> What the task requires
Images should be left out, and everything else in the listing reproduced exactly.

> Material for this exercise

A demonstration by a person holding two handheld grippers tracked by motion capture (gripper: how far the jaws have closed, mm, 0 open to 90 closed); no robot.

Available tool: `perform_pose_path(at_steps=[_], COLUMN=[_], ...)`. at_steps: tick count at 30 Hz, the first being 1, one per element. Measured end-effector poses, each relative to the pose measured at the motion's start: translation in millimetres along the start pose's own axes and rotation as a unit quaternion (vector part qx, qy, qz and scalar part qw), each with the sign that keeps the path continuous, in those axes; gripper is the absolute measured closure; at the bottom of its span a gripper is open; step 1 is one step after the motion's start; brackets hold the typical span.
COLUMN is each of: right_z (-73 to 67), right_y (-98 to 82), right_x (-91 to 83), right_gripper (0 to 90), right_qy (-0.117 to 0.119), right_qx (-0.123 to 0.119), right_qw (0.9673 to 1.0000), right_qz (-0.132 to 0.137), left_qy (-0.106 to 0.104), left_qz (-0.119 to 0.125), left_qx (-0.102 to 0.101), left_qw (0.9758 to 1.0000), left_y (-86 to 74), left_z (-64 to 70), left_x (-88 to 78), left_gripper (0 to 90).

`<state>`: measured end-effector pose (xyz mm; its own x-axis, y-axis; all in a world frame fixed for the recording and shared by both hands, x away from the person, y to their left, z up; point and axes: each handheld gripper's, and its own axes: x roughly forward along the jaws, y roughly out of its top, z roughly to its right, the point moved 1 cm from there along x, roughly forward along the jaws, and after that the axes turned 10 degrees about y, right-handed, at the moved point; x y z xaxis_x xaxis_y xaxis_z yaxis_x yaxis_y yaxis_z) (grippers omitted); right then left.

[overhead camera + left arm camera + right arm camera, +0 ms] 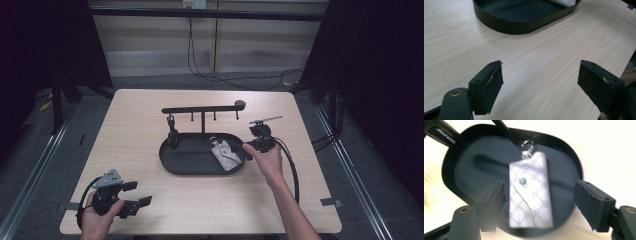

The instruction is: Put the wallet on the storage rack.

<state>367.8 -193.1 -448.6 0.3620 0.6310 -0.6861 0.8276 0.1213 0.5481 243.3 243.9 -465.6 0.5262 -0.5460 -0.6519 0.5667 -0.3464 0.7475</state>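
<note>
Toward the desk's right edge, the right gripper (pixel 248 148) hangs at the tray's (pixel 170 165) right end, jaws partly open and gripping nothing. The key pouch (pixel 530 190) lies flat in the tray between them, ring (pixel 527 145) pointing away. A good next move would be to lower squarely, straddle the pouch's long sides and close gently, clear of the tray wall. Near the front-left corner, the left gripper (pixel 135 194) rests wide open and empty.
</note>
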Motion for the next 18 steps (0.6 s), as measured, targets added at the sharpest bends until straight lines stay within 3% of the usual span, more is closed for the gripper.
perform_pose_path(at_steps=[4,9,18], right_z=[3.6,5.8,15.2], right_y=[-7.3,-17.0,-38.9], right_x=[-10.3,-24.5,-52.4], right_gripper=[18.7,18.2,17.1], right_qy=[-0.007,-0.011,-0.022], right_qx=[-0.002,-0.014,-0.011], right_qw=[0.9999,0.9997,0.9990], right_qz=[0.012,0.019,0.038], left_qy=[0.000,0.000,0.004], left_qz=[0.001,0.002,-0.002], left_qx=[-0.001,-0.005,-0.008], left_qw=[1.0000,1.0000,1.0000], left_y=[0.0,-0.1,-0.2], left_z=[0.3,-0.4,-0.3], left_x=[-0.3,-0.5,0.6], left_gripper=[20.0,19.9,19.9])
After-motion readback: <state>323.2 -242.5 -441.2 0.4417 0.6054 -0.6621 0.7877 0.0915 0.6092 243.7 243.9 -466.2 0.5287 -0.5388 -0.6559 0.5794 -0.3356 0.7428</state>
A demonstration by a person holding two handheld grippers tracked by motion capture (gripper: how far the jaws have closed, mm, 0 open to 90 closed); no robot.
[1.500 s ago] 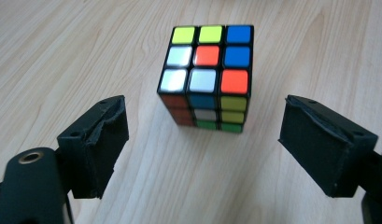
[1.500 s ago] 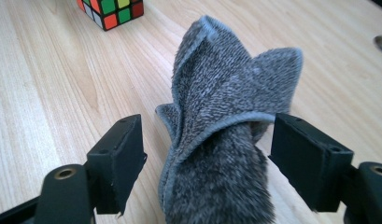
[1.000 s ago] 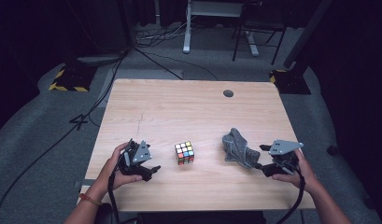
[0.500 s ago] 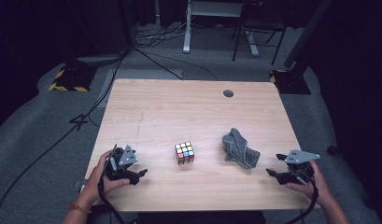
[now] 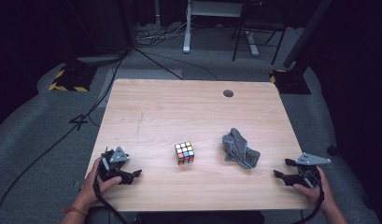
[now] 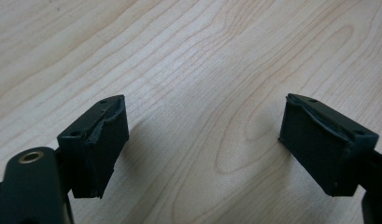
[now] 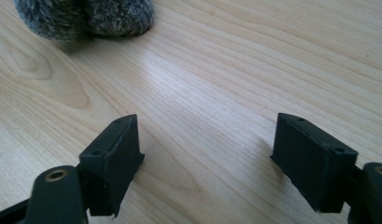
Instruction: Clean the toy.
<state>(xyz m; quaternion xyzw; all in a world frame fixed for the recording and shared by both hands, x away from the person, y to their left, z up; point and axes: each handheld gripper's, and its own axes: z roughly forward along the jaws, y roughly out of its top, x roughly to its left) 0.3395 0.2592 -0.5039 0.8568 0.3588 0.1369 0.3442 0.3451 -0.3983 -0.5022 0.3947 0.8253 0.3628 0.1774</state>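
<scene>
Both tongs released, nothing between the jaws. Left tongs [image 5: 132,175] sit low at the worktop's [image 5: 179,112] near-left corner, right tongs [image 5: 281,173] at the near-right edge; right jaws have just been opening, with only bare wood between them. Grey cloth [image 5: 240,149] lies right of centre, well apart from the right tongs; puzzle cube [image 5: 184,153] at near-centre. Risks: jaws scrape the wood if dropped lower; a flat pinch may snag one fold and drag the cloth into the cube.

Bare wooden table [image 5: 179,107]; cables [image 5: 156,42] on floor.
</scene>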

> Response
A demonstration by a person holding two handheld grippers tracked by motion capture (gripper: how far the jaws have closed, mm, 0 open to 90 closed); no robot.

Available tool: `perform_pose_path(at_steps=[_], COLUMN=[_], ...)`. at_steps: tick count at 30 Hz, the first being 1, one per element. Measured end-effector poses, each relative to the pose measured at the motion's start: translation in millimetres along the start pose's own axes and rotation as a unit quaternion (vector part qx, qy, qz and scalar part qw), each with the sign that keeps the path continuous, in those axes; gripper is the absolute measured closure; at the bottom of its span a gripper is open; step 1 is one step after the motion's start; brackets hold the typical span.
COLUMN is each of: right_z (-73 to 67), right_y (-98 to 82), right_x (-91 to 83), right_gripper (0 to 90), right_qy (-0.117 to 0.119), right_qx (-0.123 to 0.119), right_qw (0.9673 to 1.0000), right_qz (-0.132 to 0.137), left_qy (-0.106 to 0.104), left_qz (-0.119 to 0.125), left_qx (-0.102 to 0.101), left_qw (0.9758 to 1.0000), left_y (-86 to 74), left_z (-64 to 70), left_x (-88 to 78), left_gripper (0 to 90).

`<state>`: measured end-effector pose (xyz mm; its own x-axis, y-axis; all in a world frame fixed for the recording and shared by both hands, x away from the person, y to their left, z up; point and axes: each handheld gripper's, and its own axes: x roughly forward along the jaws, y roughly out of its top, z roughly to its right, the point moved 1 cm from there along x, roughly forward along the jaws, and after that the axes turned 10 degrees about y, right-handed, at the moved point; x y z xaxis_x xaxis_y xaxis_z yaxis_x yaxis_y yaxis_z) (grippers omitted); right then left.

[overhead camera + left arm camera + right arm camera, +0 ms] 

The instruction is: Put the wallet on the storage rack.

<state>367.8 -193.1 -448.6 0.3620 0.6310 -0.6861 0.8276 0.1213 0.5481 243.3 243.9 -465.6 0.5262 -0.5460 -0.6519 0.5667 -0.3464 0.7475</state>
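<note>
Toward the desk's right edge, the right gripper (pixel 248 148) hangs at the tray's (pixel 170 165) right end, jaws partly open and gripping nothing. The key pouch (pixel 530 190) lies flat in the tray between them, ring (pixel 527 145) pointing away. A good next move would be to lower squarely, straddle the pouch's long sides and close gently, clear of the tray wall. Near the front-left corner, the left gripper (pixel 135 194) rests wide open and empty.
</note>
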Motion for the next 18 steps (0.6 s), as measured, targets added at the sharpest bends until straight lines stay within 3% of the usual span, more is closed for the gripper.
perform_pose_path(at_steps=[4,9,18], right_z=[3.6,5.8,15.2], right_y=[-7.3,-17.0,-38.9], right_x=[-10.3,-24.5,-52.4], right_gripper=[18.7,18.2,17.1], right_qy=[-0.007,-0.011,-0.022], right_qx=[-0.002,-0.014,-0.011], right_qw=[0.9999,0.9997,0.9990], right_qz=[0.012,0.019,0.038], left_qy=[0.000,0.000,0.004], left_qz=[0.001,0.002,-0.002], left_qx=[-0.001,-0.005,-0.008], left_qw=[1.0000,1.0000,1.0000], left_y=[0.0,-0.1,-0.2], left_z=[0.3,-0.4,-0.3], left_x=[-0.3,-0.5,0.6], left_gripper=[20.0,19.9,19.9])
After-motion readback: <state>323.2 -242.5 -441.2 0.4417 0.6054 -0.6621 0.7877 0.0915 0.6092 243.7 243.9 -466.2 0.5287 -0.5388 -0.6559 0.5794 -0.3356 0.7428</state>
A demonstration by a person holding two handheld grippers tracked by motion capture (gripper: how far the jaws have closed, mm, 0 open to 90 closed); no robot.
[1.500 s ago] 
[1.500 s ago] 
[1.000 s ago] 
[0.500 s ago] 
[now] 
[now] 
[now] 
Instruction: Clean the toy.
<state>(xyz m; quaternion xyzw; all in a world frame fixed for the recording and shared by both hands, x away from the person, y to their left, z up; point and axes: each handheld gripper's, and its own axes: z roughly forward along the jaws, y roughly out of its top, x roughly to its left) 0.3395 0.2592 -0.5039 0.8568 0.3588 0.1369 0.3442 0.3451 -0.3983 -0.5022 0.3947 0.8253 0.3628 0.1774</state>
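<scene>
Both tongs released, nothing between the jaws. Left tongs [image 5: 132,175] sit low at the worktop's [image 5: 179,112] near-left corner, right tongs [image 5: 281,173] at the near-right edge; right jaws have just been opening, with only bare wood between them. Grey cloth [image 5: 240,149] lies right of centre, well apart from the right tongs; puzzle cube [image 5: 184,153] at near-centre. Risks: jaws scrape the wood if dropped lower; a flat pinch may snag one fold and drag the cloth into the cube.

Bare wooden table [image 5: 179,107]; cables [image 5: 156,42] on floor.
</scene>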

Nothing more belongs to this exercise.